Forks, Pull requests and branches

If you want to contribute back to GeoNetwork you create a Github account, fork the GeoNetwork repository and work on your fork. This is a huge benefit because you can push your changes to your repository as much as you want and when a feature is complete you can make a 'Pull Request'. Pull requests are the recommended method of contributing back to GeoNetwork because Github has code review tools and merges are much easier than trying to apply a patch attached to a ticket.

The GeoNetwork Repository is at: https://github.com/geonetwork/core-geonetwork.

Follow the instructions on the Github website to get started (make accounts, how to fork etc...)
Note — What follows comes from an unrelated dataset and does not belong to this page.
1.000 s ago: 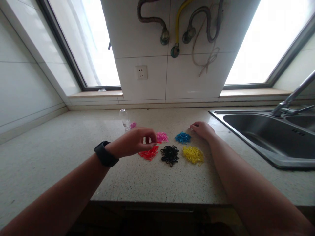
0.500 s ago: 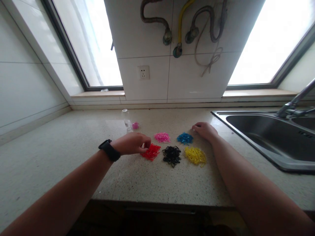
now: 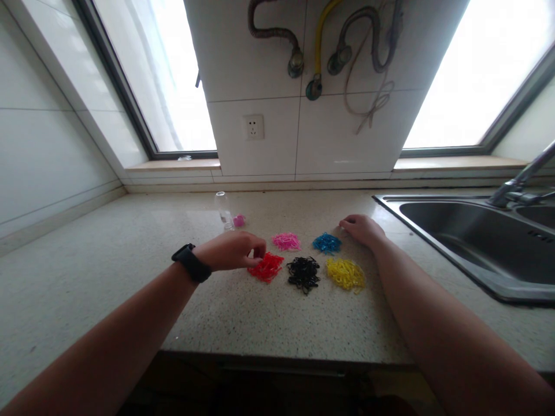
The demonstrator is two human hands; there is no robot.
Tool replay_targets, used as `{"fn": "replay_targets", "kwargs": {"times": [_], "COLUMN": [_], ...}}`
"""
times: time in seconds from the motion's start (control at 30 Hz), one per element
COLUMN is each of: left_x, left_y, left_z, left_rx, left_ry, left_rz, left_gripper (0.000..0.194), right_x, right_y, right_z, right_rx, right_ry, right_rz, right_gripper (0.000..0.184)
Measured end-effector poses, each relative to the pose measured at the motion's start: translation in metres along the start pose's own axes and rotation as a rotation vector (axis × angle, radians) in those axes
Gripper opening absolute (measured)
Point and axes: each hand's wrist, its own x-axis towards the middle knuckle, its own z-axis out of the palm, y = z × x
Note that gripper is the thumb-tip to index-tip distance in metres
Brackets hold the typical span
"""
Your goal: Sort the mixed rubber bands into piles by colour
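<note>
My left hand (image 3: 236,251), with a black watch on its wrist, is at the left edge of a pile of red bands (image 3: 266,268). Its thumb and fingers are curled together in a pinch; whatever lies between the tips is too small to make out. My right hand (image 3: 362,229) rests on the counter just right of a pile of blue bands (image 3: 327,243), fingers bent and tips together, their contents hidden. Between the hands lie piles of pink bands (image 3: 286,241), black bands (image 3: 303,274) and yellow bands (image 3: 346,274). All look like small elastic loops.
A clear bottle (image 3: 224,211) and a small pink object (image 3: 239,220), perhaps its cap, are behind my left hand. A steel sink (image 3: 451,254) with a tap (image 3: 515,188) is on the right. The counter's front edge (image 3: 277,358) runs below the piles.
Both hands hold nearly the same places and poses. The whole view has shifted very slightly; the piles look unchanged.
</note>
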Motion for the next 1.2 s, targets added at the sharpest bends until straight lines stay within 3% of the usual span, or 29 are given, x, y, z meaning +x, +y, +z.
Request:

If you cloned the GeoNetwork Repository earlier, you set you can now set your fork up as a remote and begin to work.

Rename the GeoNetwork repository as upstream:

 git remote rename origin upstream

Add your fork as origin (the URL provided by GitHub CLONE or DOWNLOAD button):

 git remote add origin https://github.com/USERNAME/core-geonetwork.git

List remotes showing origin and upstream:

 git remote -v

To checkout a branch from upstream::

 git checkout -t upstream/3.6.x

Pull Requests

GeoNetwork uses feature branches for development, and a pull-request workflow for review:

Automation

Quality Assurance

A number of workflows are setup to ensure each PR compiles, passes tests and so forth.

Tags

Use backport tags to take advantage of the backport.yml automation:

Backport is a JavaScript GitHub Action to backport a pull request by simply adding a label to it.

It can backport rebased and merged pull requests with a single commit and squashed and merged pull requests. I

This agrees with our CONTRIBUTING policy of using rebase and squash and merge.